— What you should do —
Find all lines below containing the string "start" and return them.

— Data block —
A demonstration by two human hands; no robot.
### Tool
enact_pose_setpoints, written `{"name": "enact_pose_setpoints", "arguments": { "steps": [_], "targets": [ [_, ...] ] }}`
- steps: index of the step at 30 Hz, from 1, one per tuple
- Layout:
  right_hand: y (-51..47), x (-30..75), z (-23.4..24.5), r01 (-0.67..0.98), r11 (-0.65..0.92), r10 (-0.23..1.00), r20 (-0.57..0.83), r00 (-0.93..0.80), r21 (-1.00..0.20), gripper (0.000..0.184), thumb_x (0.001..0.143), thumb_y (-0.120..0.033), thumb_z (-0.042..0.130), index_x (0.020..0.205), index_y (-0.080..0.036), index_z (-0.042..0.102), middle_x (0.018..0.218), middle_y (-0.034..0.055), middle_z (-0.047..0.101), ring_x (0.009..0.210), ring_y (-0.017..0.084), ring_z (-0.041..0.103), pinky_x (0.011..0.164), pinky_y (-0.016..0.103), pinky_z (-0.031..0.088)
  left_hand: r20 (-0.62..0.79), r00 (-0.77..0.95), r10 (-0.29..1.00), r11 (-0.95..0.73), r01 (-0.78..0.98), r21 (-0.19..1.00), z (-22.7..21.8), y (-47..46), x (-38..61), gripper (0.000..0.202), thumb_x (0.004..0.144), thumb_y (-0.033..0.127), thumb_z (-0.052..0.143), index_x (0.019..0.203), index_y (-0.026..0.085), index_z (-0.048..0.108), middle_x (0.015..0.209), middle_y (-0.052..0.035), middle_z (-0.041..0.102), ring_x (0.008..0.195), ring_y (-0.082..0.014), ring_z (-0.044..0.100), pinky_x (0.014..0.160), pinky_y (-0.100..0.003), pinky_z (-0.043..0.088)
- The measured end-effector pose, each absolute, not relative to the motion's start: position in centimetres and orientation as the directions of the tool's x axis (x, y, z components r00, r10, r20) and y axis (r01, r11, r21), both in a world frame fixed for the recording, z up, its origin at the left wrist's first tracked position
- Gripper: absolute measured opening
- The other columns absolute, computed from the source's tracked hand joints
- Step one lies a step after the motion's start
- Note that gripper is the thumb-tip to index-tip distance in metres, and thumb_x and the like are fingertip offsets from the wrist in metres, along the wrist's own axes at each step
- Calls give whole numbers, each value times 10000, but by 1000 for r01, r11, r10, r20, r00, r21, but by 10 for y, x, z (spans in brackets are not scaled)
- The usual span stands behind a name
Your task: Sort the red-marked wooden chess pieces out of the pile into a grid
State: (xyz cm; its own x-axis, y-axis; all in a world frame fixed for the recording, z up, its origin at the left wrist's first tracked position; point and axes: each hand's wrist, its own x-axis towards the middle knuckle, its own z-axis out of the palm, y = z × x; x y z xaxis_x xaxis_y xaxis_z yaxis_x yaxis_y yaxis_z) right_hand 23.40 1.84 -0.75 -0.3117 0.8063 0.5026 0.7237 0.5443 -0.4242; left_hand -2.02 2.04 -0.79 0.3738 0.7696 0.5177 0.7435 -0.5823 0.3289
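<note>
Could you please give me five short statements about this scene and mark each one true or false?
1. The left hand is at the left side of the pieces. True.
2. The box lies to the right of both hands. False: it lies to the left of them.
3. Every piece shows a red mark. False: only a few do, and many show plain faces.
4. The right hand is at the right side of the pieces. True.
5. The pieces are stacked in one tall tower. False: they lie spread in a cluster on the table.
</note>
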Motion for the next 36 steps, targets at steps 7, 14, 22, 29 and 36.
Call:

— Solved problem —
- The measured end-effector pose, each absolute, not relative to the motion's start: position in centimetres and orientation as the directions of the tool's x axis (x, y, z components r00, r10, r20) and y axis (r01, r11, r21), both in a world frame fixed for the recording, z up, its origin at the left wrist's first tracked position
- Step one lies a step after the motion's start

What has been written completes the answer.